Financial institutions spend billions on paper care – money that ultimately comes out of customers’ pockets in service fees.

Wouldn’t it be far simpler – and cheaper – if paper were eliminated from the payment process?

It was this idea that prompted the development of “intelligent deposit” technology by NCR Canada’s research and development centre in Waterloo, Ont.

Featured in NCR’s line of ImageMark ATMs, intelligent deposit technology replaces paper cheques with an image file.

Already deployed in the U.S. and Europe, the imaging-enabled ATMs will likely start appearing across Canada in two to three years.

The current “dumb deposit” system is a wildly inefficient and redundant process, according to an NCR executive. “Banks have to send a secured courier every single day to retrieve cheques from the ATM and take them to a central processing site,” says Brenda Bowman, global strategic marketing manager at NCR.

And that, she notes, is only the beginning of a complex, costly process. For a straightforward deposit, the cheque has to be scanned, inspected, keyed, batched and couriered off by the presenting bank to a central payments body, where it goes through a similar process, and then again by the paying bank.

More complex deposit transactions can involve multiple financial institutions in different jurisdictions. “Depending on the bank’s infrastructure, there can be 14 to 25 ‘touch points’, or times, a human being processes the paper,” says Bowman.

The costs in human labour and transport are immense. “It’s impossible to describe how complex it is to move around these volumes of paper,” says Carmi Levy, senior research analyst at the Info-Tech Research Group in London, Ont. “There are entire industries that work almost invisibly to move cheques overnight.

Cargo jets filled with nothing but giant bags of cheques are used to move them to where they need to be.” NCR’s technology removes the complexity of paper processing by capturing the cheque’s image at the point of acceptance, be it an ATM, property management office or retailer. Once the cheque is fed into the machine, the hardware reads the micro-encoding on the cheque, scans it, and converts it into an electronic image and financial record. The customer receives a receipt showing a thumbnail image of the cheque with additional information such as date and amount underneath it.

Instead of physically moving the paper through the clearing system, financial institutions can process the transaction electronically over shared networks. Software can be used to perform automated checks and validations that required human interventions in the past. Same-day clearance of a cheque can be achieved, instead of waiting the current two to twelve days.

Both customers and financial institutions benefit from this accelerated process.

“Reducing floats – the time lag between cheques being received and funds being made available – makes the entire transaction chain more effective,” says Levy. “Money doesn’t have to sit around waiting for things to happen. It becomes more active and dynamic.”

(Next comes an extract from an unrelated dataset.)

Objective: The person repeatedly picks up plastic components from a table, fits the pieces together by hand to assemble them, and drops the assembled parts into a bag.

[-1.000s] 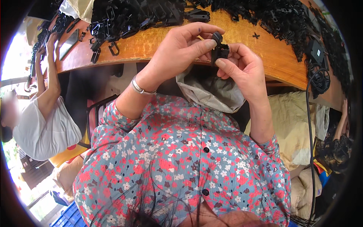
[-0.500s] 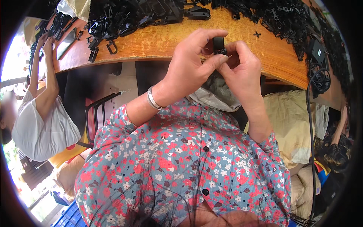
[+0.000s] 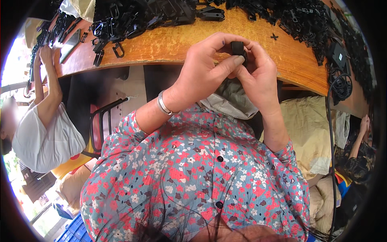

The technology also eliminates “empty-envelope” fraud, a low-end scam favoured by broke college or university students who make an ATM deposit without an actual cheque. Below a certain threshold amount, some banks will provide small amounts of cash before clearing a cheque – or noticing there isn’t one in the envelope. The problem is significant, but banks don’t tend to talk about their fraud figures, says Bowman. “I didn’t hang around a bad crowd during my university days, but I know of a few people who did this,” she says.

In the U.S., legislation called Check 21 was passed in 2004 to recognize imaged receipts as legal tender, thus clearing the way for electronic processing. In Canada, similar legislation called Truncation and Cheque Presentment (TECP) is slated to begin in 2008, with full national implementation expected to be complete in 2009.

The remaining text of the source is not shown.